= Óscar Morelli =

Mexican actor

Oscar Morelli, born Oscar Bonfiglio Mouet (February 4, 1936, in Guaymas, Sonora – June 6, 2005, in Mexico City), was a Mexican actor.

Morelli debuted as an actor in the 1960s working in radio, theater, television and film. He was also a director and sports writer. In 1983, Morelli starred in the Puerto Rican canal 4's production, Poquita Cosa, a telenovela in which he shared credits with co-protagonist Angela Meyer, with Junior Alvarez, Yolandita Monge, Myrna de Casenave, Amneris Morales and Pedro Orlando Torres, among other Puerto Rican show-business legends.

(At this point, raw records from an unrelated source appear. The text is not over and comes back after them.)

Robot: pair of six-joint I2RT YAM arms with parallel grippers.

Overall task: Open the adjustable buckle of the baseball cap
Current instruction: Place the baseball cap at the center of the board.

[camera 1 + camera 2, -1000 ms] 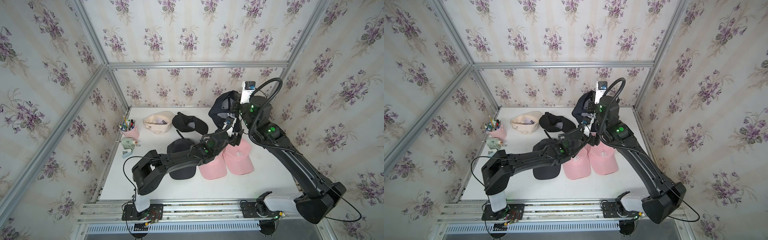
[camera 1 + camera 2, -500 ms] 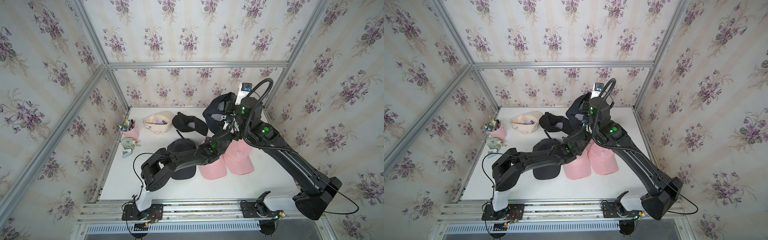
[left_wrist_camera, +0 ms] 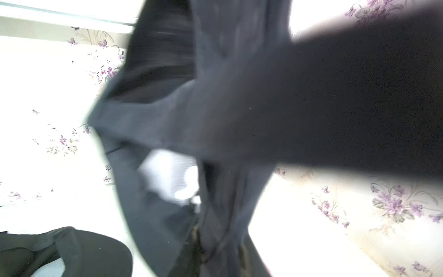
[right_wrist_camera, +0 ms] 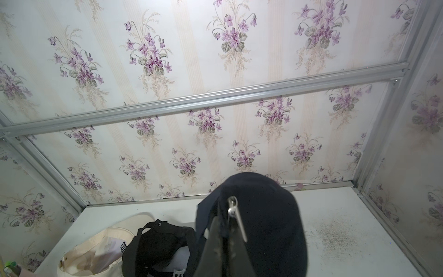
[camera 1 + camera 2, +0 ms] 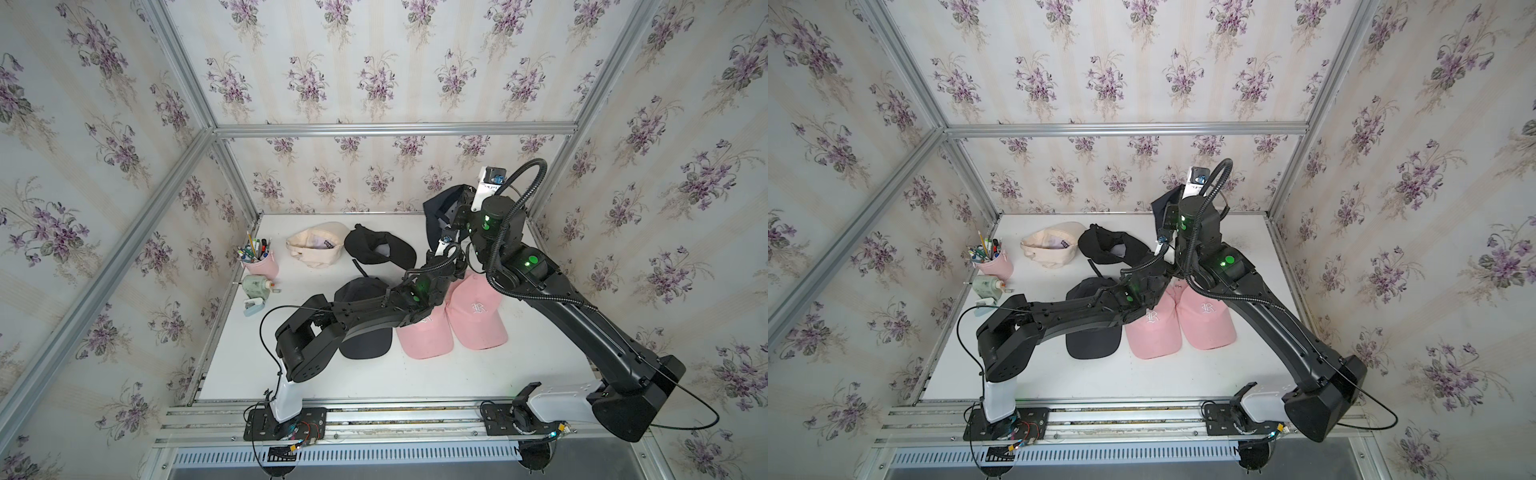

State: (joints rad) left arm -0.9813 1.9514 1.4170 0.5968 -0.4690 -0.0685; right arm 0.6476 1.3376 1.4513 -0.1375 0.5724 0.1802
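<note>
Right wrist: navy cap point(image 4: 268, 215) over table point(image 4: 359, 203)

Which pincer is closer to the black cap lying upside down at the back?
Left. The left pincer is low, close beside the black cap; the right pincer is higher and farther back, gripping the navy cap.

Lettering legible: a single letter, seen twice.
White gothic "R" stitched on the front of the pink cap point(image 5: 1208, 328) nearer the right edge of the desk point(image 5: 1183, 374), and the same on the pink cap beside it point(image 5: 1154, 338). The cream cap point(image 5: 1042, 255) towards the far edge has a dark tag point(image 5: 1065, 243) with white letters too small to read.
</note>
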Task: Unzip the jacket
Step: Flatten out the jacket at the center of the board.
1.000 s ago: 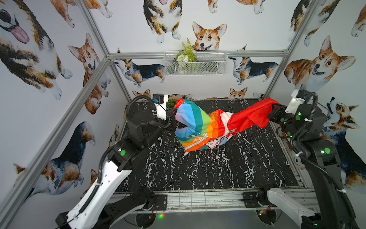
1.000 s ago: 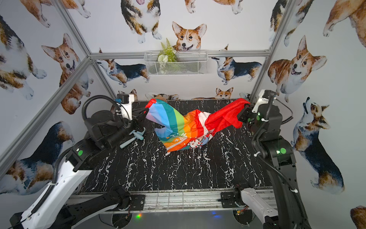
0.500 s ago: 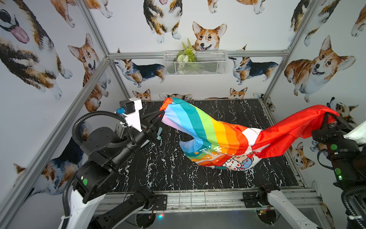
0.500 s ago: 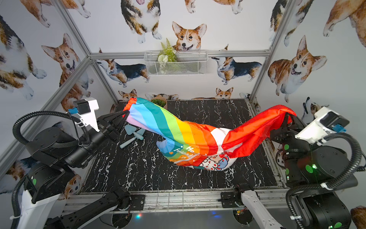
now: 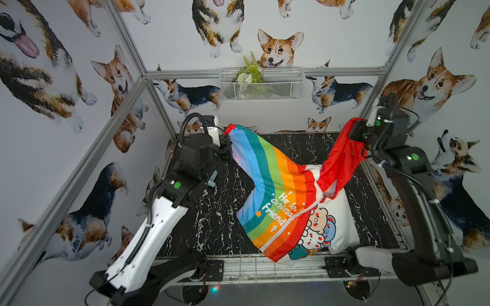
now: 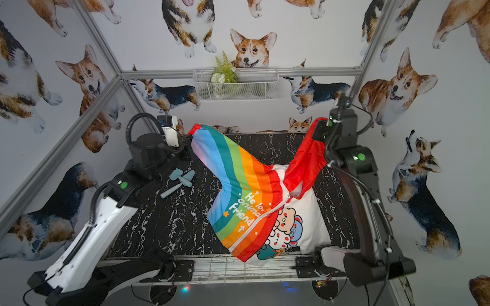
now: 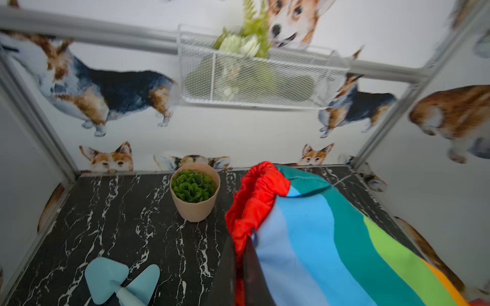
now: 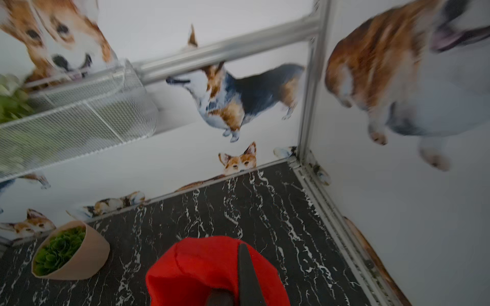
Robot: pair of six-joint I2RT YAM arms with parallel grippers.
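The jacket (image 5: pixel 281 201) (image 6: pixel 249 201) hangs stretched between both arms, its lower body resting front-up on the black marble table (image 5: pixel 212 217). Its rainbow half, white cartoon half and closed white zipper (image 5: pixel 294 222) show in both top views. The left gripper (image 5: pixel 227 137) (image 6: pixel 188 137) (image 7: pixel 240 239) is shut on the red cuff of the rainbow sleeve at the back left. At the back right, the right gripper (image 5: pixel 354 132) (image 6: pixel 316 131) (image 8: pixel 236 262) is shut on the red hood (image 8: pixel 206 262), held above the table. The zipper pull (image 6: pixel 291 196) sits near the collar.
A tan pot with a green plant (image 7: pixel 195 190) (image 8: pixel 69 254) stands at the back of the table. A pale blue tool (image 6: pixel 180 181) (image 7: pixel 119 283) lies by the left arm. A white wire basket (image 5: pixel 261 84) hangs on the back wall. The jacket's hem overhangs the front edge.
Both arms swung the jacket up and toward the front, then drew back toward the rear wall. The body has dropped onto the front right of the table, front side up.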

Participation in this soap opera gave Morelli fame in Puerto Rico.

==Personal life==
The son of Óscar Bonfiglio (military and goalkeeper of the national football team of Mexico) and Mercedes Mouet, Óscar Morelli studied in the Military School of Mexico and acting with Andrés Soler and Seki Sano. He married actress María Eugenia Rios on June 2, 1958, with whom he had four children: Óscar (actor), Andrés (actor, singer), Gustavo and María Eugenia.

Morelli died on June 6, 2005, due to pulmonary problems in the Santelena Hospital in Mexico City, at the age of 69. He wasn't able to complete his last role as an actor in the telenovela Contra viento y marea. His remains rest in the Nuevo Jardín cemetery in Mexico City. He is remembered as one of the greatest actors in Mexican Cinema.